"Görüşürüz aşklarım!" diye bağırdı Felix mekandan ailesi ile ayrılırken. Oturan Hyunjin, Seungmin ve Hyunjin'in babasına el sallamış, gülerek gitmişti.
İki aile topluca bir yemek yiyip mezuniyeti kutlamışlardı kendilerince ve yarın da sınav olduğu için fazla geçe kalmamışlardı. "E biz de kalkalım artık," diyen Hyunjin'in babası ile diğer iki genç de kalkarken arabaya yerleşmişler, Hyunjin öne otururken Seungmin arkaya geçmişti.
"Baba şu üst camı açsak mı?" dedi Hyunjin, şarkının sesini yükseltti. Açılan üst camla beraber yükselip ellerini açık yerden çıkarmış, keyifli bir arabaya yolculuğu ile eve gelmişlerdi.
Herkes yataklarına çekildiğinde ertesi gün derin bir sessizlik vardı, Hyunjin ve Felix aynı yerde girdiği için fazla kalabalıklardı. Felix'in ailesi, Hyunjin'in babası, Seungmin ve Jisung varken bir süre sonra Chan da gelmişti.

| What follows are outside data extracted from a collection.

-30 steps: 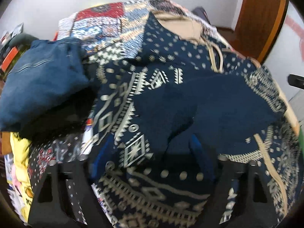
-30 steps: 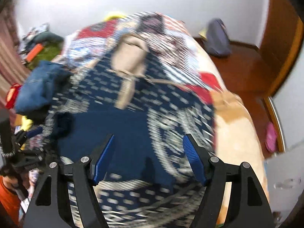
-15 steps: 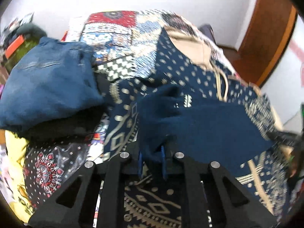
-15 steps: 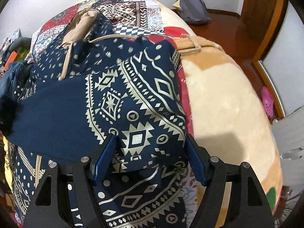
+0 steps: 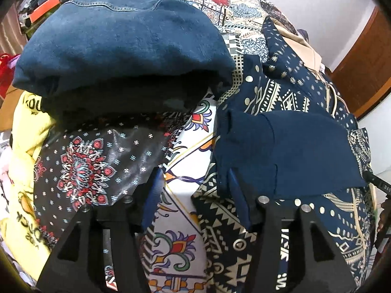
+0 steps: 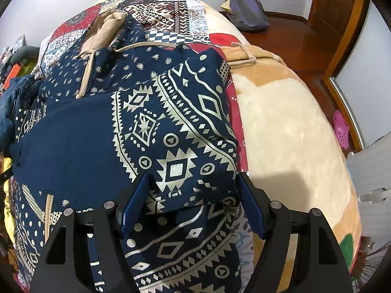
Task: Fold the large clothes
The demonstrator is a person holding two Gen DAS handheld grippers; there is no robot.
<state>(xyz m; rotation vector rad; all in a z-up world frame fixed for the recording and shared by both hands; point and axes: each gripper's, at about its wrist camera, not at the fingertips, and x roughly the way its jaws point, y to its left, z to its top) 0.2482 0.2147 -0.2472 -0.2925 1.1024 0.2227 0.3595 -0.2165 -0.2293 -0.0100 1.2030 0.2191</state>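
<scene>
A navy hooded garment (image 6: 171,122) with cream geometric print lies on the bed, its beige-lined hood (image 6: 105,31) at the far end. One printed sleeve is folded across the body, and its plain navy cuff (image 5: 293,151) lies flat. My left gripper (image 5: 196,197) hangs just left of that cuff over a white patterned sheet; its jaws are opening with nothing between them. My right gripper (image 6: 193,202) stands open low over the folded sleeve, whose edge lies between the fingers without being pinched.
A stack of folded denim (image 5: 117,41) sits on a black flower-print cloth (image 5: 97,161) at the left, beside a yellow garment (image 5: 27,146). A beige blanket (image 6: 281,122) covers the bed's right side. On the wooden floor beyond are a backpack (image 6: 249,7) and a pink shoe (image 6: 341,128).
Half a second ago the left gripper was shut on the navy cuff; it has let go and moved left off the garment. The right gripper sank to the sleeve, then stayed still.
</scene>
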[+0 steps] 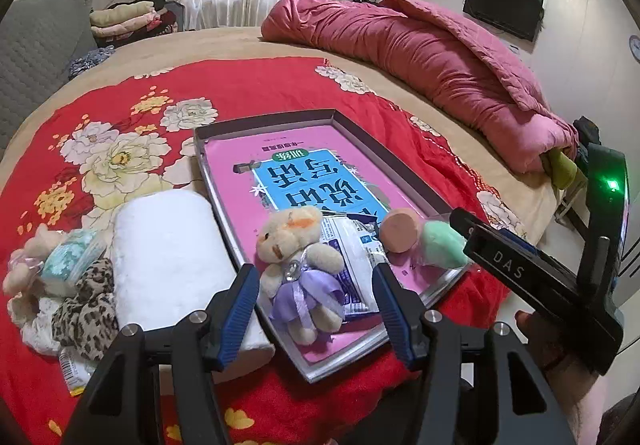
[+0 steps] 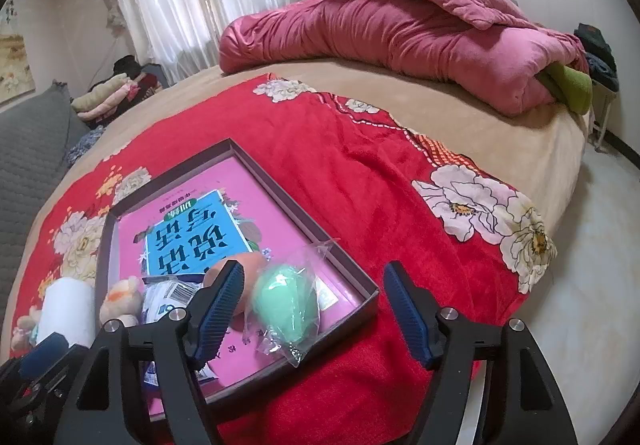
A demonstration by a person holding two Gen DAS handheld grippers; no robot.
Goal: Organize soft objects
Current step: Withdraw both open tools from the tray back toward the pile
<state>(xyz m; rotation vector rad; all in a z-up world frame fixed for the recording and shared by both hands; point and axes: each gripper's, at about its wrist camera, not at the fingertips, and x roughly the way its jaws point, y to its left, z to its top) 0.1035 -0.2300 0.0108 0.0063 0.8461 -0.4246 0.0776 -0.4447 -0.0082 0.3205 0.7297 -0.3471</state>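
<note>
Two grippers show, both with their blue-ribbed jaws spread apart and nothing between them. The left gripper [image 1: 316, 305] sits at the bottom centre of its view, jaws either side of one small plush bear [image 1: 298, 265] in a purple dress, not touching it as far as can be seen. The right gripper [image 2: 316, 313] sits low in its own view, over the near corner of the tray.

One shallow grey tray [image 1: 264, 121] lies on the red floral blanket [image 1: 248, 85], mid-frame, and holds five things — one pink book [image 1: 304, 173] with a blue panel lining its floor, the bear, one white printed packet [image 1: 352, 257] under the bear's side, one peach round sponge [image 1: 400, 231], and one green egg-shaped sponge [image 2: 286, 305] in a clear bag, nearest the tray's right corner.

Outside the tray, at lower left of the left wrist view, stands one white rolled towel [image 1: 168, 257] just beside the tray's edge. Left of it lies a small heap: one leopard-print scrunchie [image 1: 86, 309], one teal item in a clear bag [image 1: 66, 257], one pale plush piece [image 1: 18, 273] and one yellow-edged sachet [image 1: 74, 369].

One rolled pink quilt [image 1: 420, 61] lies across the upper right.
</note>
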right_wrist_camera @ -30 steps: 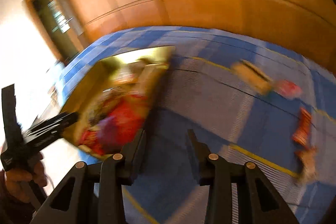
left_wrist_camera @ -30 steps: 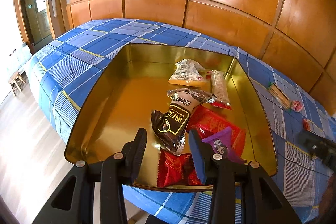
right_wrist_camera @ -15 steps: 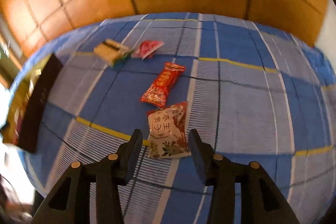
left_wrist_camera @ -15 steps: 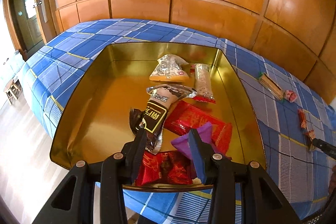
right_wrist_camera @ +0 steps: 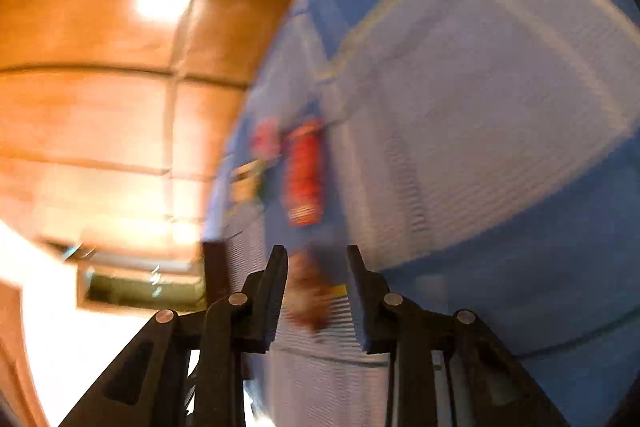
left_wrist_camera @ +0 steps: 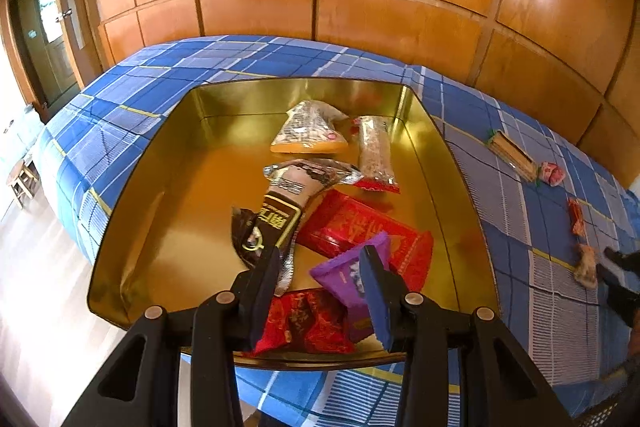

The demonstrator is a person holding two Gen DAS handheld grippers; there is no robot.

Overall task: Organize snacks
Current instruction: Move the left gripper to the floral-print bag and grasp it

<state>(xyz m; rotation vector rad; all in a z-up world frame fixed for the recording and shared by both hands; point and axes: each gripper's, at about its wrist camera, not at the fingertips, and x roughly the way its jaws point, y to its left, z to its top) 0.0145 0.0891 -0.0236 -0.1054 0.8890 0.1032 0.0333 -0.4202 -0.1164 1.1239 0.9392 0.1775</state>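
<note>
The right gripper, jaws apart and empty, hangs over a blurred tan snack packet lying between its fingers on the blue checked cloth, long axis running away toward the red packet just beyond. The left gripper, open and empty, hovers over the gold tray's near edge, well apart. Open cloth lies to the right.

Wood-panelled wall; blue checked bedspread; glazed door left.

Gold tray: one. Snacks inside: six. Outside: four.
</note>
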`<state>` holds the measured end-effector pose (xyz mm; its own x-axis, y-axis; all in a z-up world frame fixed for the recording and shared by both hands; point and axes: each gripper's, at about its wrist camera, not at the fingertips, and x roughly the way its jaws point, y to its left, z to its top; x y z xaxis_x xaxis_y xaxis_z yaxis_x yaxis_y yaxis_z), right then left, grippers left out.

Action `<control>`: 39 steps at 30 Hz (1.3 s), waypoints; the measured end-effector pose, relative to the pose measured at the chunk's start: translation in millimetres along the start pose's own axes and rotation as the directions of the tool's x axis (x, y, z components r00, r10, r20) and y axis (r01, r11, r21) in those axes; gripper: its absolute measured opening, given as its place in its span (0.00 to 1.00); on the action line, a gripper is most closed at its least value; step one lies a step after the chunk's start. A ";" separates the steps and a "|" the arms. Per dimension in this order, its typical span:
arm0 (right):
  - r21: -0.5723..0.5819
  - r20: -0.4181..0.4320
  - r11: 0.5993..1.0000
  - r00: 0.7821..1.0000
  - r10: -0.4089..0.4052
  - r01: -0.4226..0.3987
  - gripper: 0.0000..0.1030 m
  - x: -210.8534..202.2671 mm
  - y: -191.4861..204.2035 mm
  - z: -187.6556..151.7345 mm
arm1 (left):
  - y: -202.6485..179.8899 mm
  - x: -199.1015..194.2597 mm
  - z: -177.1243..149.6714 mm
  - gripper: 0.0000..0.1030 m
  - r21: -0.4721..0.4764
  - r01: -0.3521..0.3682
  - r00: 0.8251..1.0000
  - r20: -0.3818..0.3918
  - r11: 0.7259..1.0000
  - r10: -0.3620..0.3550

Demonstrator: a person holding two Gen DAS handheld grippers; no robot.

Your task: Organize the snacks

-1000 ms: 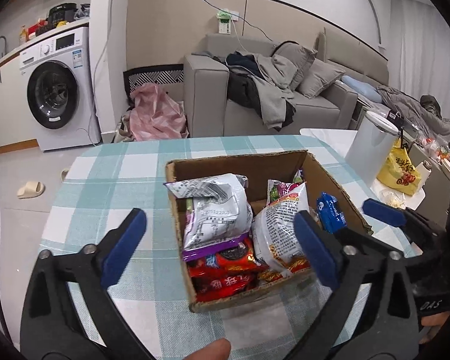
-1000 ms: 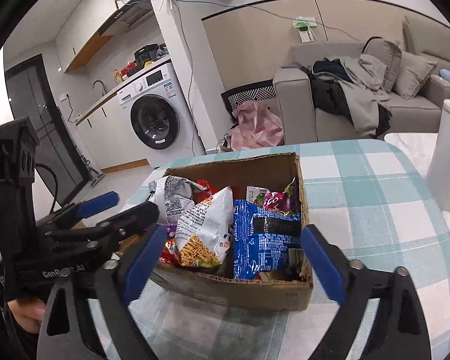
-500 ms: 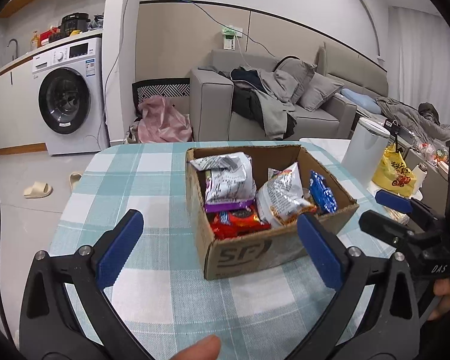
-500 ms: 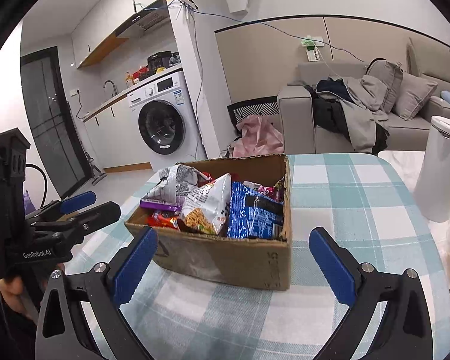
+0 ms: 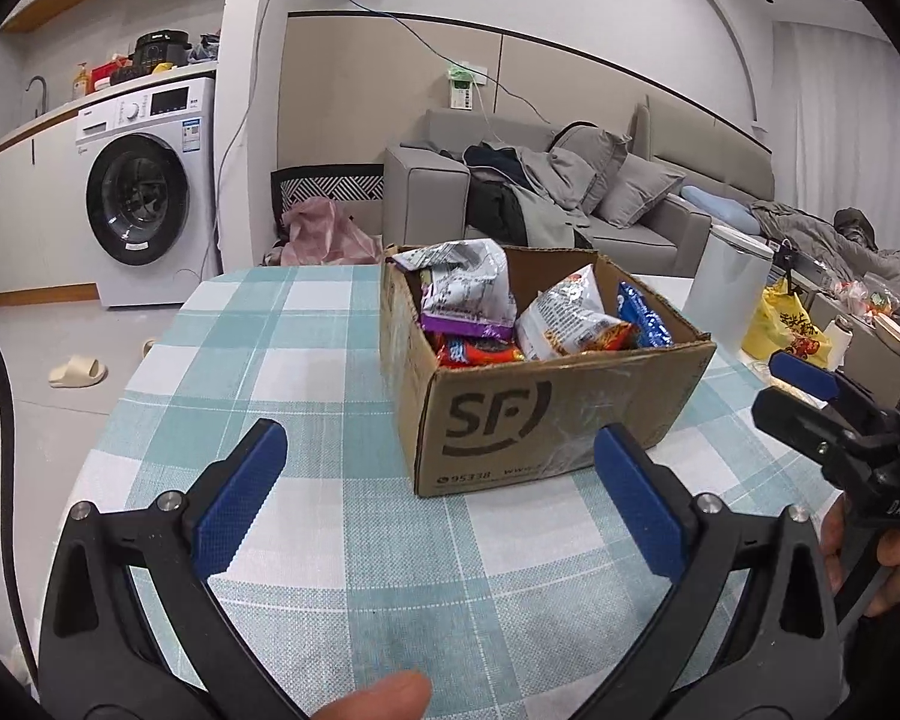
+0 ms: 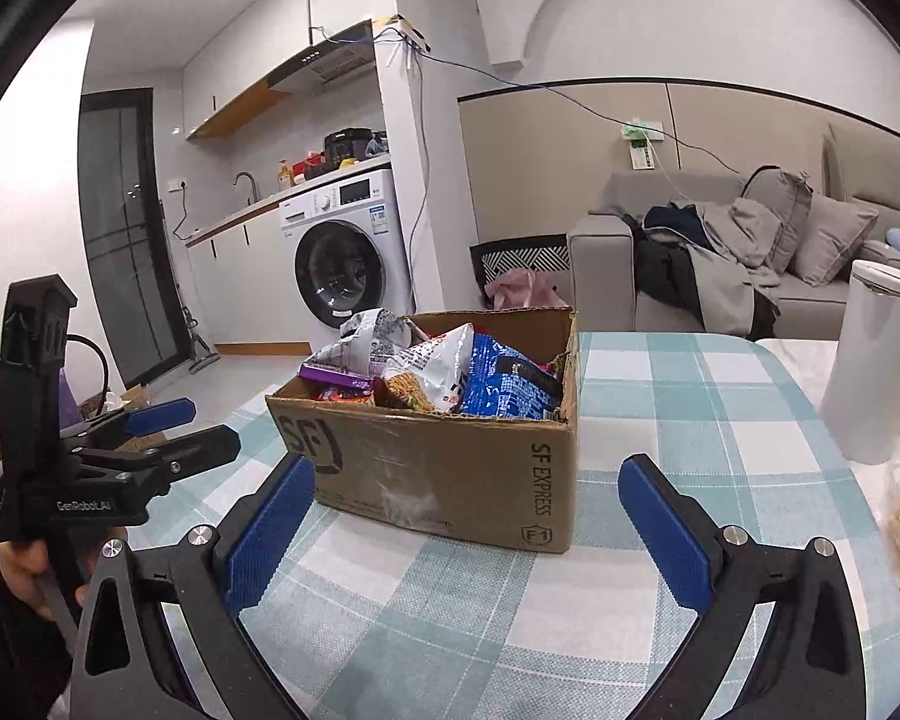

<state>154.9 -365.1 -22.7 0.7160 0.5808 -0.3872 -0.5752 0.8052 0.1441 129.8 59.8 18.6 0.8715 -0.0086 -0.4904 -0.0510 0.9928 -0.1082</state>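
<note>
Cardboard box ahead; both grippers' jaws wide.

Cardboard box on table, packed with snack packets. Canister on table right of box. Sofa behind table, washing machine back left. Left gripper and right gripper before box, apart from it.

Left gripper: black frame, blue pads, silver screws; right gripper: same, white "DAS" marking.
</note>
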 end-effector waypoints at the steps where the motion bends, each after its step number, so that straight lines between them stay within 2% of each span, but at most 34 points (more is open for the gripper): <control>1: -0.003 0.009 1.000 1.000 0.003 -0.003 1.00 -1.3 0.2 -1.4 | 0.6 -1.1 -4.1 0.99 -0.003 -0.003 1.000 0.010 1.000 0.003; 8: -0.031 0.057 1.000 0.998 0.006 -0.004 1.00 -9.0 5.0 -9.0 | 2.1 3.0 -14.1 0.99 0.005 -0.030 0.998 0.047 1.000 0.030; 15: -0.049 0.065 0.999 0.998 -0.002 0.005 1.00 -8.5 6.0 -11.8 | 4.3 3.7 -19.5 0.99 0.001 -0.044 0.996 0.077 0.999 0.044; 39: -0.100 0.105 0.993 0.993 -0.046 0.056 1.00 -13.2 15.3 -15.4 | 1.4 8.8 -23.6 0.99 0.007 -0.036 0.997 0.069 0.999 0.036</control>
<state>130.6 -362.3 -29.4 0.7789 0.5528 -0.2960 -0.5707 0.8206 0.0307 125.9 58.3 -6.2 0.9006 0.0348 -0.4332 -0.0792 0.9933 -0.0847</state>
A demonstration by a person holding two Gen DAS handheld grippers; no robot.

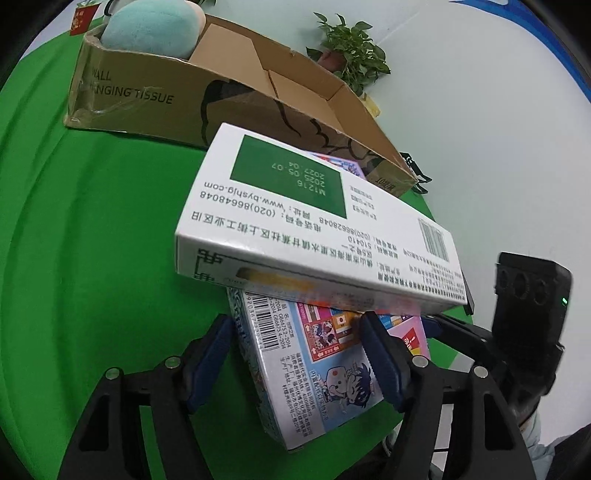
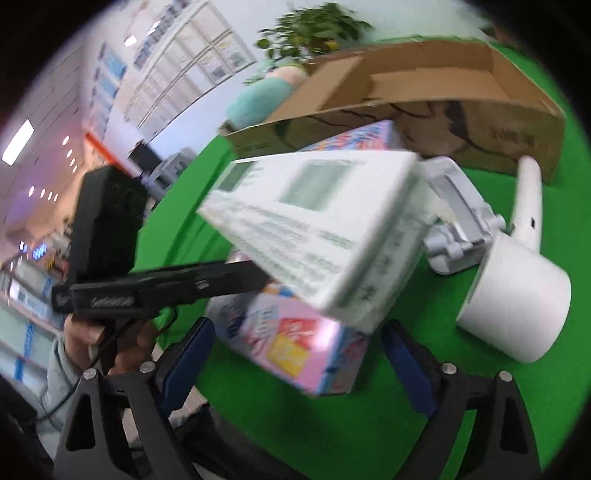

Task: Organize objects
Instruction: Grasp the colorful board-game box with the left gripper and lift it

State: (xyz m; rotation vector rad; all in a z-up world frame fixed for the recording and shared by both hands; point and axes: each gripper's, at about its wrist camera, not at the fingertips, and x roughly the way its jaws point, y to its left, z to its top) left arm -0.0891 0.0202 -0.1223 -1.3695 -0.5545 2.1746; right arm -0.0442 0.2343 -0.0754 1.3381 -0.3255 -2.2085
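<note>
A white box with a green panel [image 1: 314, 229] lies askew on top of a colourful cartoon box [image 1: 325, 373] on the green table. My left gripper [image 1: 295, 358] is open, its blue pads either side of the cartoon box's near end. In the right wrist view the same white box [image 2: 325, 229] rests on the pink cartoon box [image 2: 291, 343]. My right gripper [image 2: 295, 362] is open around the pink box's near end. The other gripper [image 2: 166, 284] reaches in from the left.
An open cardboard carton [image 1: 236, 96] with a teal plush toy [image 1: 151, 33] stands at the back; it also shows in the right wrist view [image 2: 436, 96]. A white scoop [image 2: 517, 295] and a grey plastic part [image 2: 458, 229] lie at the right. A potted plant [image 1: 351, 55] stands behind.
</note>
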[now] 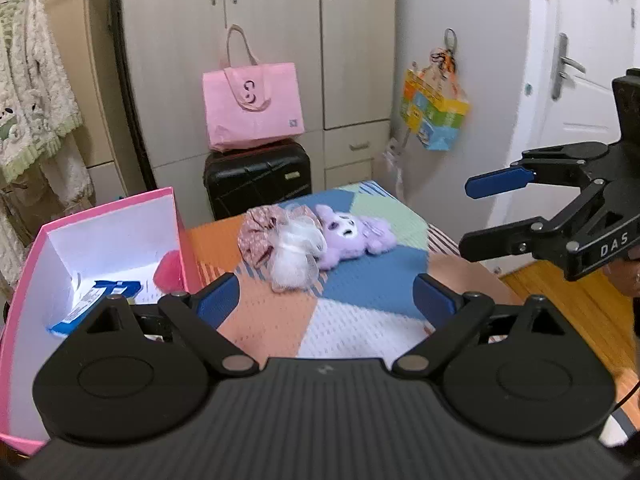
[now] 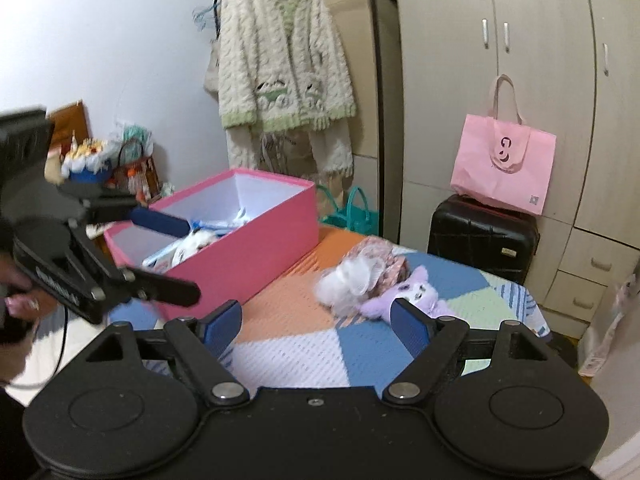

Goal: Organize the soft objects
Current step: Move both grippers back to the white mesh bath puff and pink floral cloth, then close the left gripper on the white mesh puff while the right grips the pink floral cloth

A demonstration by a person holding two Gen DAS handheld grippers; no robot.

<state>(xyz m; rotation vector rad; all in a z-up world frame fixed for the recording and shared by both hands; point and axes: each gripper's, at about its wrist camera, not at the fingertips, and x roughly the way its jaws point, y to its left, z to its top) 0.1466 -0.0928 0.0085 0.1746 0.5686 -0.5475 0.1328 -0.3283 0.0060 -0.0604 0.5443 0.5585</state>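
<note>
Now, at the left of your left wrist view, the pink box (image 1: 100,248) sits open; centre frame, the white fluffy piece (image 1: 296,256) touches the purple plush (image 1: 352,236) on the bed (image 1: 360,320). Your left gripper (image 1: 328,300) jaws gape empty; your right gripper (image 1: 480,212), far right, is wide too, holding nothing.

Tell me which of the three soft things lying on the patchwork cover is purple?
The plush animal with a white face, at the right end of the cluster. Beside it lie a white fluffy piece and a pink floral scrunchie.
</note>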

"Chan?" deyip ona döndü Seungmin hızla, kendisi bu kadar gerginse Hyunjin ve Felix'i düşünemiyordu. Chan'ın hemen arkasından gelen arabadan Minho indiğinde Minho minik bir baş selamı vererek yanlarına vardı.
"Jisung," dedi Seungmin onları tanıştırmak adına. Kısa bir tanışma faslından sonra Chan elini onun beline attı. "Sakin ol."
"Yaparlar değil mi ya?" dedi Seungmin, Chan onun bileğini tutup sakinleştirmek adına okşarken devam etti. "Çok çalıştılar. Yapsınlar."
İlk cevap veren Jisung oldu. "Yaparlar, eminim. İkisi de emeklerinin karşılığını alacaklar."
"Aynen öyle," dedi Chan. Minho biraz daha sessiz kaldı Felix'in ona anlattıklarından dolayı, pek arkadaşlarına gösteremese de gerçekten kazanamamaktan korkuyordu ve bu yüzden içerideki Felix için endişeleniyordu.
Saatler sonunda geçip yavaş yavaş öğrenciler çıkmaya başladığında ilk çıkan Hyunjin'di, sınavdan önce geç kaldığı için göremediği Jisung'u görmesi ile derin bir nefes verirken adımları hızlandı ve hızlıca kollarını Jisung'a sardı.
"Çok özür dilerim, trafik yüzünden geç kaldım." dedi Jisung pişmanlıkla. Kollarını boynuna sarıp parmak uçlarında yükselmiş, var gücüyle sarılmıştı. "Nasıl geçti? Nasıl hissediyorsun?"
"Yaptım," dedi Hyunjin. Geri çekilip merakla ona bakan kişilere döndü. "Yani sadece üç dört soru çok zorladı ama yaptım, gerçekten yaptım hatta kontrol ettim dönüp. Felix çıkmadı mı hâlâ?"
"Hey."
Arkadan Felix'in sesi geldi, Jisung'un elini bırakan Hyunjin hızla ona sarıldığında Felix dudaklarını ısırdı. Bir anda ağlamaya başladığında tüm herkes endişeyle onun etrafında toplanmış Felix geri çekilip ellerini yüzüne bastırmıştı.
"Of çok iyi geçti ya."
"Ha?" dedi Seungmin şaşkınca, ağlayan arkadaşına baktı ve duyduklarını idrak etmeye çalıştı. "Çok mu iyi geçti?"
"Of evet," dedi Felix anne babasına sarılırken. "Bütün matematik ve geometri sorularını yaptım, çok sürpriz oldu."
"Korkuttun bizi aptal!"
O bağırdığında Felix ona sarılmış, gözlerini silmişti ki gülerek onu izleyen Minho'yu gördüğü gibi kocaman açıldı gözleri. "Minho?"
Minho güldü. "Tebrikler civciv."
"Minho!" dedi Felix direkt onun üstüne atlarken, bir anda kimseyi umursamadan sıkıca ona sarıldığı zaman Minho hızla kollarını beline sarıp birkaç adım geri gitmiş, "İyisin değil mi güzelim?" demişti kulağına doğru.
Felix hızla kafasını salladı. "Çok iyiyim, gerçekten beklemediğim kadar iyi geçti, mis gibiyim. İyi ki geldin, seni özlemiştim."
Tekrar Minho'ya sarılınca diğerleri ona gülmüş, Felix de ailesinin şaşkın bakışları altında Minho'dan ayrılmıştı. Babası mırıldandı. "Bize sınav dışında konuşacak konu çıktı galiba."